Re: Metrics Replacement

dev1 Mon, 27 Sep 2021 15:24:47 -0700

The reporting of the rate vs the absolute count is likely because the logging 
registry is currently implemented using a StepRegistry 
(https://javadoc.io/doc/io.micrometer/micrometer-core/latest/io/micrometer/core/instrument/step/StepMeterRegistry.html)

"Registry that step-normalizes counts and sums to a rate/second over the 
publishing interval"

The counter will, under the covers, just have a counter - the registry is going 
to report the measured value according to the target metrics system.

  1. Based on the Micrometer output, it appears that even if we can get the 
names to match (or document appropriately), users may still have to change 
their tooling based on the values that are being reported.

This unfortunately seems likely to happen - but we should be able to explain 
what is being reported (or even better refer to external docs) - the creation 
of a micrometer instrumentation meter allows for a description so we should be 
able to either automate the description gathering or provide a self-describing 
set of metrics.  We would need to provide a manual mapping of old / new names.

Some systems (like Prometheus) will create descriptive statistics from the raw 
measurements.  If a metric has valid reason to report useful summary 
statistics, then another meter may be a better fit (either a micrometer Timer 
or DistributionSummary) There is a memory cost for accumulating summary 
statistics so it may not always be appropriate for every metric.

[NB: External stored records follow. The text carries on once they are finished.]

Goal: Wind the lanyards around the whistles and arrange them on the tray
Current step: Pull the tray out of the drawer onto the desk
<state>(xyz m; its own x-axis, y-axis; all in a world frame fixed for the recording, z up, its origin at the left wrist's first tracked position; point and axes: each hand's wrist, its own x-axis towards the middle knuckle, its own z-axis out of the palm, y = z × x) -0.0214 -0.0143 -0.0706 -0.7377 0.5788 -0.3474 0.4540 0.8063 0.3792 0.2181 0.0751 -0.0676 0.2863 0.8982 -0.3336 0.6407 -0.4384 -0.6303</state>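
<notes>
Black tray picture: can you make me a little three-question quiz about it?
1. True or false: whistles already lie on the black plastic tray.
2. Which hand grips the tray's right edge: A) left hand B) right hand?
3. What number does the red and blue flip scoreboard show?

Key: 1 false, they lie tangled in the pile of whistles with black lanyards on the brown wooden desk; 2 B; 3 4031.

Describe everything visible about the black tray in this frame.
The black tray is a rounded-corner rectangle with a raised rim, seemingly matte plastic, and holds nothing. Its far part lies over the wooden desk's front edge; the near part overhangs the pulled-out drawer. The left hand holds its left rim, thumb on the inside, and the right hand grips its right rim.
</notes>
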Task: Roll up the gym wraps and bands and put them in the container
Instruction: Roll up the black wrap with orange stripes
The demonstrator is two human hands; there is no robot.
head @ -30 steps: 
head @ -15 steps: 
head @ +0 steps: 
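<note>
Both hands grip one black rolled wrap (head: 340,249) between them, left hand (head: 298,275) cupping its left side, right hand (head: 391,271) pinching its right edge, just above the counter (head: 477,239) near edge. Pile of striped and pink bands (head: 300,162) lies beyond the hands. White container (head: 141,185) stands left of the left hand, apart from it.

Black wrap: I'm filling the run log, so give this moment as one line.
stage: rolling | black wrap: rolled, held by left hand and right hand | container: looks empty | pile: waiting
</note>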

  2. It's possible that we could take a different approach, where we continue 
to use Hadoop Metrics2 internally and attempt to write a Micrometer sink for 
the Metrics2 framework for 2.x and move to Micrometer for the next major 
release. Based on the Hadoop JIRA, it does not appear that they have plans to 
move away from this framework.

In my opinion, this would not be worth the effort.

Ed Coleman

________________________________
From: Dave Marion <dmario...@gmail.com>
Sent: Monday, September 27, 2021 4:52 PM
To: dev@accumulo.apache.org <dev@accumulo.apache.org>
Subject: Re: Metrics Replacement

I created a test[1] to see the differences in the output. In this test I
create equivalent metric objects and output them via their respective
logging sink.

For Hadoop Metrics, it created:

1632775059897 ctx.record: Context=ctx, ProcessName=testProcess, counter=1,
gauge=2, QuantileNumI/O=0, Quantile50thPercentileLatency=0,
Quantile75thPercentileLatency=0, Quantile90thPercentileLatency=0,
Quantile95thPercentileLatency=0, Quantile99thPercentileLatency=0,
StatNumI/O=10, StatAvgLatency=10.0, StatStdevLatency=31.622776601683793,
StatIMinLatency=3.4028234663852886E38,
StatIMaxLatency=1.401298464324817E-45,
StatMinLatency=3.4028234663852886E38, StatMaxLatency=1.401298464324817E-45,
StatINumI/O=10

For Micrometer, it created:

[logging-metrics-publisher] INFO
 io.micrometer.core.instrument.logging.LoggingMeterRegistry [] - counter{}
throughput=0.2/s
[logging-metrics-publisher] INFO
 io.micrometer.core.instrument.logging.LoggingMeterRegistry [] - gauge{}
value=10
[logging-metrics-publisher] INFO
 io.micrometer.core.instrument.logging.LoggingMeterRegistry [] - stat{}
throughput=0.2/s mean=0.01s max=0.01s
[logging-metrics-publisher] INFO
 io.micrometer.core.instrument.logging.LoggingMeterRegistry [] - quantile{}
throughput=0.2/s mean=32 max=32

You will see a couple of differences here:

  1. For counters, it appears that Micrometer is dividing the value (1) by
the number of seconds (5), but Hadoop does not. Micrometer talk about this
some at https://micrometer.io/docs/concepts#_counters
  2. Hadoop Metrics2 Stat objects computes a bunch of statistics (avg,
stddev, min, max, IntervalMin and IntervalMax), Micrometer does not
  3. I tried to use a Micrometer DistributionSummary as a replacement for
Hadoop Metrics2 Quantile object. It's possible I need to use a different
object or configure it differently.

Some thoughts:

  1. Based on the Micrometer output, it appears that even if we can get the
names to match (or document appropriately), users may still have to change
their tooling based on the values that are being reported.
  2. It's possible that we could take a different approach, where we
continue to use Hadoop Metrics2 internally and attempt to write a
Micrometer sink for the Metrics2 framework for 2.x and move to Micrometer
for the next major release. Based on the Hadoop JIRA, it does not appear
that they have plans to move away from this framework.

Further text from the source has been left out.